68 000 placements pourraient être évités par bkant
Quant à la manière dont les enfants sont traités dans les foyers, quelqu’un qui travaille depuis 15 ans dans les services destinés aux enfants explique : « J'ai travaillé en foyer et je peux vous dire qu'on se demandait pourquoi certains enfants étaient placés. Leur souffrance était horrible, le soir ils me demandaient des câlins, me confiaient que leur maman leur manquait. Des enfants sont mélangés, sans vraie surveillance, des éducateurs se permettent les pires horreurs et les pires réflexions. Il n'y a pas assez de place, des enfants dorment par terre dans les couloirs sur des matelas. Et les services sociaux jouent aux apprentis sorciers avec les enfants avec subjectivité (…) Une fois l'enfant placé il est quasiment impossible de le récupérer ». Evidemment ce n’est pas comme ça partout, mais cela existe et c’est un problème.

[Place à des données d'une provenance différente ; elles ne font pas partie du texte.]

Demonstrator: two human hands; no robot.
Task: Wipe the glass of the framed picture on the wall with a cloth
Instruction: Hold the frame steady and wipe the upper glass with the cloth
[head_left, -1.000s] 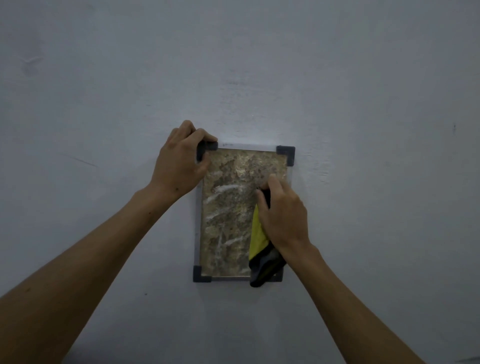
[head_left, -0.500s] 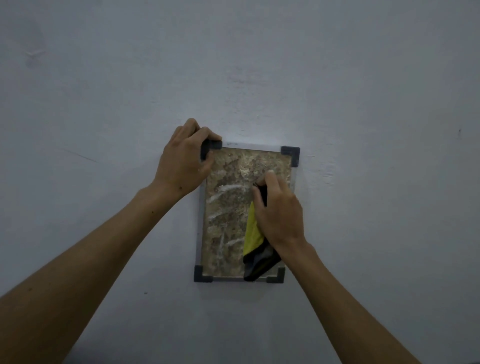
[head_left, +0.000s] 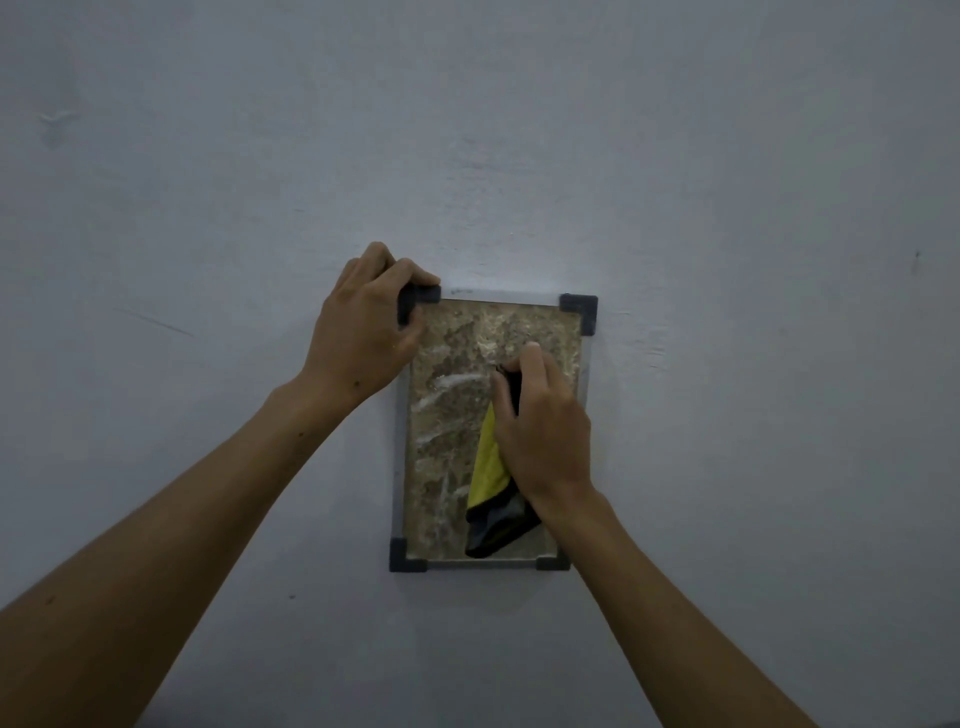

La perversité du système chez nous vient probablement du fait que pour avoir des subventions, il faut atteindre des quotas d’enfants à charge, placés etc. Du coup, il est fort probable aussi que le discernement ne soit pas toujours la première préoccupation de ces associations privées (ou publiques) qui « prennent en charge » les enfants. Ce constat est d’autant plus préoccupant que, désengagement de l’Etat oblige, lesdites associations sont amenées de plus en plus souvent à prendre des décisions en matière de droits de visite, et que leurs rapports sur les familles ont de plus en plus de poids dans les procès. Pour résumer : la privatisation et par conséquent la marchandisation de ce que l’on ose encore appeler « la protection de l’enfance » dans notre beau pays ne nous met pas à l’abri des dérives, bien au contraire. Mais, pour mieux le comprendre, revenons à ce que les Etats Unis ont imaginé comme système aberrant.

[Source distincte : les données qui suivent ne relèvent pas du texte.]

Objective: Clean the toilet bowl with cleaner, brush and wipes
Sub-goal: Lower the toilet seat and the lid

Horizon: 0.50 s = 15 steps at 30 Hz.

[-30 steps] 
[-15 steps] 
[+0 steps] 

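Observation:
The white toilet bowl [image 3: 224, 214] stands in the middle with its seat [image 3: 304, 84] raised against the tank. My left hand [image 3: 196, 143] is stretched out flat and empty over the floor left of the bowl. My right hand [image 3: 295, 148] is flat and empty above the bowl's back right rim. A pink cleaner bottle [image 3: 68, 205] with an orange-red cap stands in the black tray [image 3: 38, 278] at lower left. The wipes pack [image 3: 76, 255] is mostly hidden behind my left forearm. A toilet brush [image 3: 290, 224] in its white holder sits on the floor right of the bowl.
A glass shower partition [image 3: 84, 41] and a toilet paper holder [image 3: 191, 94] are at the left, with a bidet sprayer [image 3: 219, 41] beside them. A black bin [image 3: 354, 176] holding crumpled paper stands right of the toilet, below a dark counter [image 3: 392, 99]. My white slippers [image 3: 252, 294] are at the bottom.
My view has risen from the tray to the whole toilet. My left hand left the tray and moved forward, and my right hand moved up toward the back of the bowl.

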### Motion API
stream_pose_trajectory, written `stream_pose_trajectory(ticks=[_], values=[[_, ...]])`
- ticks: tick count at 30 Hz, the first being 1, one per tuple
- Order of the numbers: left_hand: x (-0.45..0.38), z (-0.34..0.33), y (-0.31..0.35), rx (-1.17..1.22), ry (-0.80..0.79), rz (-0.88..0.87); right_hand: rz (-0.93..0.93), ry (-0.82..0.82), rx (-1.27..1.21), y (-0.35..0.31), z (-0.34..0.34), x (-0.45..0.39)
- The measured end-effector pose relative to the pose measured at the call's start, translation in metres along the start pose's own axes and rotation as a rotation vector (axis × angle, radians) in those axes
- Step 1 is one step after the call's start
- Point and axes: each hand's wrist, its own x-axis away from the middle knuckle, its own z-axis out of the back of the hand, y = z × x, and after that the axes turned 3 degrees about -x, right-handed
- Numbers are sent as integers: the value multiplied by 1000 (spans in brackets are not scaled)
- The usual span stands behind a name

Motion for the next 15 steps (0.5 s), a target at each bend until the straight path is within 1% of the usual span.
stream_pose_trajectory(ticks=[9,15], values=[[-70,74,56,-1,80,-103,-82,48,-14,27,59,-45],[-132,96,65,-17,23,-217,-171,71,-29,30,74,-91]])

USA : Pas de prévention, mais l’adoption
On pourrait s’amuser à calculer le coût de la prise en charge des enfants placés par les Etats aux USA ou par les conseils généraux chez nous, et le comparer avec le coût de la construction de logements sociaux pour éviter que des familles ne tombent à la rue et que leurs enfants ne soient placés. Je parie que la première méthode coûte bien plus cher que la seconde.
Aux Etats Unis, un rapport sur la loi de 1974 dit que beaucoup (42% nous dit-on) des enfants victimes d’abus ou de négligence ne reçoivent pas d’aide, de protection ou de traitement quelconque. A ce stade, précisons que le système est le même au Royaume Uni, et que là-bas aussi, on pousse à l’adoption, on enlève toujours plus d’enfants, toujours plus vite, à tel point que des familles fuient le pays pour que les services sociaux ne viennent pas chercher leurs enfants au cours d’un raid digne de l’armée US.
Entre 1994 et 2001, le nombre d’enfants placés en foyer ou adoptés avait augmenté de 24%, passant à 565.000 en septembre 2001. Et 131.000 enfants attendaient d’être adoptés.
Par contre, dans ce même rapport, on recommande (p.63) de mener des « programmes d’éducation et d’entrainement, de préparer, publier et disséminer à toutes les parties intéressées, les agences publiques et privées et les organisations (hôpitaux, centres de soins, services sociaux…) et les institutions gouvernementales, l’information, l’éducation et le matériel d’entrainement concernant l’adoption et les programmes d’assistance à l’adoption ». En gros, un énorme lobbying doit être mené pour faire admettre à tous que l’adoption est décidément le mieux pour les enfants, et pour la société.
En 2001, le Adoption and Safe Families Act a attribué un budget de 355 millions de dollars pour le « Promoting Safe and Stable Families Program », destiné aider à la préservation des familles. Pour comparaison, les 131.000 enfants adoptables la même année ont coûté en comptant 4.000$ par enfant, hypothèse basse et qui ne prend pas en compte les sommes versées aux parents adoptifs, au moins 524 millions de dollars, si ce n'est le double ou le triple[12]. Plus 20 millions de dollars pour les Etats qui augmentaient les adoptions, soit quasiment 200 millions de dollars investis en plus pour faire adopter les enfants plutôt que pour préserver les familles.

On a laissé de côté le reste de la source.